No entanto é preciso destacar que embora haja uma pequena vantagem no teste IMMA para a variável ritmo, o teste de Wilcoxon mostra que esta diferença não é significante em ambos os testes, por esta razão, é possível afirmar a manifestação do ouvido analítico, ou seja, que há indícios de precocidade e comportamento de superdotação musical, principalmente quando é considerado o escore de F7 que se destacou superior no teste PMMA.

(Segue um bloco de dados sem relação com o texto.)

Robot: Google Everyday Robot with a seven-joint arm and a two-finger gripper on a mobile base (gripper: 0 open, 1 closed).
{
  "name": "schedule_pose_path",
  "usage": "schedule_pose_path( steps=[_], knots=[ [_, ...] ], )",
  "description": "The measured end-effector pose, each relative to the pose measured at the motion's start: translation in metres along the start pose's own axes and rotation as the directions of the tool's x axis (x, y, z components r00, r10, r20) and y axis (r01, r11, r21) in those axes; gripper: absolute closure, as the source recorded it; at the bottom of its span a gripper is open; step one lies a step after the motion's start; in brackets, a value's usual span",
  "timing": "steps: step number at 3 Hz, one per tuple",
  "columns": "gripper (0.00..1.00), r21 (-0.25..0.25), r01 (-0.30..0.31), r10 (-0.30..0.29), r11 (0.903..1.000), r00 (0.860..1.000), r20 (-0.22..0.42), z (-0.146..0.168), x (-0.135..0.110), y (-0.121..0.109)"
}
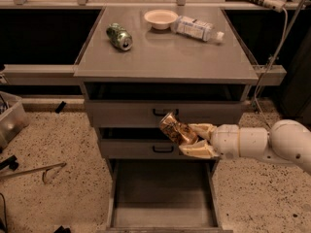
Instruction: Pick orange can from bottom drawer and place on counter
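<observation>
the surface [165,57] fills the upper middle of the frame, and its front lip hangs above me; if i rise straight up, i judge the can would strike it. the bottom drawer [163,198] lies open at lower centre, under any drop. my gripper [189,140], centre right, is clamped on the orange can [176,129], tilted and gripped near one end, so it could slip. the green can [119,36], upper left, might roll if bumped.

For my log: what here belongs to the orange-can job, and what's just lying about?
Job: mottled orange-gold can, held by the gripper before the middle drawer; open grey bottom drawer; flat grey counter.
Lying about: green can, white bowl, clear plastic bottle.
</observation>
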State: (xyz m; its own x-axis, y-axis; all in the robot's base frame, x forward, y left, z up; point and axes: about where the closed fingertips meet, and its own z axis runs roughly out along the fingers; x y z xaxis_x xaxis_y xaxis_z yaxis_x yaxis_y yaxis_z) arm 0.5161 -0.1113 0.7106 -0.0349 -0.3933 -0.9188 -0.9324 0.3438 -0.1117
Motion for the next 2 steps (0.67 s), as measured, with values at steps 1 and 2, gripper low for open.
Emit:
schedule_pose_path(
  steps=[1, 2],
  knots=[
    [1.0, 0.013, 0.041, -0.04, 0.9991, 0.999, -0.019, -0.021, -0.034, -0.015],
    [1.0, -0.006, 0.099, -0.099, 0.9951, 0.995, -0.021, -0.054, -0.107, -0.035]
  ],
)
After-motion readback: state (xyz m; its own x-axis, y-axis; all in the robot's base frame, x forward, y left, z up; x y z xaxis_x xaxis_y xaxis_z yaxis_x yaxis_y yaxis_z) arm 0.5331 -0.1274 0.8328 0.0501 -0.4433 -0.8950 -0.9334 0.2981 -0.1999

À vista dos resultados é possível observar que dos 17 participantes, 10 são bastante favoráveis ao enriquecimento musical em virtude de apresentarem acuidade auditiva acurada. No entanto, a proposta do PAPCS é trabalhar o Modelo de Enriquecimento de Renzulli (2004), ou seja, o enriquecimento voltado para todas as crianças. Diante disso, a proposta de enriquecimento realizada neste trabalho endossa esta perspectiva disseminada por Renzulli (2004) e, por esta razão, buscou-se na Educação Musical métodos que estivessem em consonância com os ideais da teoria de Renzulli (2003; 2004) capazes de embasar a criação das atividades a serem realizadas, conforme a necessidade que cada criança apresentava. Estes métodos contribuíram para traçar um plano de trabalho longitudinal, iniciado em 2014, possibilitando atender a cada uma das fases escolares. Estes métodos foram escalonados4 conforme as etapas da Educação Básica, além de cuidar para que eles pudessem atender a cada um dos Tipos de Enriquecimento.
A teoria da aprendizagem musical de Gordon (2014) foi explorada com os estudantes que se encontravam no período da Educação Infantil. Trabalhou-se o método Gordon para atender os Enriquecimentos dos Tipos I e II. Isto, porque, o método está voltado para a exploração sonoro-musical geral e por apresentar a técnica e os elementos da linguagem musical, ludicamente compartilhados com a criança.
O método Willems (PAREJO, 2012), também pode ser explorado com as crianças do período da Educação Infantil, porque atendeu aos Enriquecimentos do Tipo I, II e III. O Tipo I na medida, ao propor a exploração das canções populares abordando amplamente as escalas, os intervalos, os ritmos, letras, velocidades, rimas, acordes, movimentos corporais e outros; o Tipo II, por propor o início da codificação simbólica dos elementos musicais; do Tipo III, quando propôs a passagem do concreto para o abstrato, por meio do desenvolvimento das faculdades criativas mediante improvisação. Embora seja um método destinado para a Educação Infantil, ele pode se estender até o ciclo I do Ensino Fundamental. Seu limite de idade está posto dos três aos sete anos.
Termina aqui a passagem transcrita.